Yes, for him who departs from his holy resolution out of worldly vanity, it would be better to have always ignored the glory of God than to refuse it after having known it. How can one excuse such a fault? To this unfaithful person the Lord reproves justly: “What could I have done that I did not do for you?” (Is 5:4). You were nothing, I gave you being; a sinner and slave of the devil, I redeemed you; with the ungodly you wandered through the world, I took you back by choice of love, I gave you My grace and established you in My presence; in your heart I chose My dwelling place: and you despised Me; My invitations, My love, I in the end. You threw everything away to run after your lusts.

O God, infinitely good, sweet, gentle; tender friend and cautious adviser: how foolish and foolhardy is he who repels You and drives from his heart such a humble and compassionate guest! Wretched and damnable exchange: drive out his Creator to hospitalize impure and perverse thoughts; deliver the dear, closed retreat of the Holy Ghost, still embalmed with the recent heavenly joys, to low thoughts and sin; profane with adulterous desires the still warm remains of the Bridegroom. O shocking ungodliness! Those ears which a short while ago listened to the colloquies that man cannot repeat, are now filled with lies and calumnies; those eyes, purified by holy tears, are pleasing to vanities; those lips barely cease to sing the divine epithalam and the burning canticles of love which united the husband and the wife introduced into the mystical cellar, and there they say vanities, trickery and slander. O Lord, preserve us from such falls!

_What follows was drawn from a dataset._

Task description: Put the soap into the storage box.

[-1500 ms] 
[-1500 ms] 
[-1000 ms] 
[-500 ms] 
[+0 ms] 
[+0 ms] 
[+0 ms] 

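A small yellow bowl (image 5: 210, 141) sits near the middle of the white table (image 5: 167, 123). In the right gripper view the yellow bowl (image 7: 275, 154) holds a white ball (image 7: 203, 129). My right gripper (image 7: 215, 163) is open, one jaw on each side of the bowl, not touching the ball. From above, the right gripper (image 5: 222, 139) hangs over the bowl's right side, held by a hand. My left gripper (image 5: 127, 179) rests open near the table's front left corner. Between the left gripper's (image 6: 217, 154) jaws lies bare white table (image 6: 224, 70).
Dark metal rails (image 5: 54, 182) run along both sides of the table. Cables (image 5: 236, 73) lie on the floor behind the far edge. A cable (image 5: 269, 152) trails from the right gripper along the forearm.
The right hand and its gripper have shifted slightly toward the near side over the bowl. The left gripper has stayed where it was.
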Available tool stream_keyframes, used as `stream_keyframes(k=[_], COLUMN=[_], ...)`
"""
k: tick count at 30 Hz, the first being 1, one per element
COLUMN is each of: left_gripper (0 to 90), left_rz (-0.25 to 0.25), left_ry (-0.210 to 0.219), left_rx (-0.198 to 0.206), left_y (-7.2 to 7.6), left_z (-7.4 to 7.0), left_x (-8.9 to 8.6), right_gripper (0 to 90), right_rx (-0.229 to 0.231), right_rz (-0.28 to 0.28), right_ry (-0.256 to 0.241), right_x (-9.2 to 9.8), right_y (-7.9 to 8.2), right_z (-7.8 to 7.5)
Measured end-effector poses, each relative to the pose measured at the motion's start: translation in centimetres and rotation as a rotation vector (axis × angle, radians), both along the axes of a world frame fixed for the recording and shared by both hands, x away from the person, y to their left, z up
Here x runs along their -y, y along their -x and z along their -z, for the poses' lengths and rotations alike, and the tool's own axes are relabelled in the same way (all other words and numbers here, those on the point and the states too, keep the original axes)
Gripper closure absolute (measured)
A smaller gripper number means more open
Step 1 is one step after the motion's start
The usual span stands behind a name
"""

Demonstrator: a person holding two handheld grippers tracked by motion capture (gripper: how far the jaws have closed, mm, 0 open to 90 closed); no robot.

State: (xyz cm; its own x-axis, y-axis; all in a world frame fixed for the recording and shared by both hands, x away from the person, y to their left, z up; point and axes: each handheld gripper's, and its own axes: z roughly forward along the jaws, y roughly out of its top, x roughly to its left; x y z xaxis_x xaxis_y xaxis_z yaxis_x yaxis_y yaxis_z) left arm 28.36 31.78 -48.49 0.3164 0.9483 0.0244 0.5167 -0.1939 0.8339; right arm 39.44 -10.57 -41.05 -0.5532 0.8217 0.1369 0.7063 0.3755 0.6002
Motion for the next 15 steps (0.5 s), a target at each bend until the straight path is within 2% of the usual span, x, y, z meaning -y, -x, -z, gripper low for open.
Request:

If, however, human weakness in this misfortune causes you to fall, do not despair, frail soul; no, never despair, but run to the gentle Physician who “raises from the ground the needy and the poor from their dunghill” (Ps 112:7). He does not want the sinner to die. He will help you and heal you.

Conclusion

I have to close my letter. I pray the Lord to weaken today, to remove tomorrow from our soul every obstacle to contemplation. May He lead us from virtue to virtue to the top of the mysterious ladder to the vision of the Divinity in Sion. There, it is no longer drip by drip and intermittently that His chosen ones will taste the sweetness of this divine contemplation; but always flooded by this torrent of joy, they will possess forever the joy that no one can take away, the immutable peace, the peace in Him! O Gervais, my brother, when by the grace of the Lord you have reached the top of the mysterious ladder, remember me, and in your happiness, pray for me. Let the curtain be drawn to you, and let Him who hears say: Come!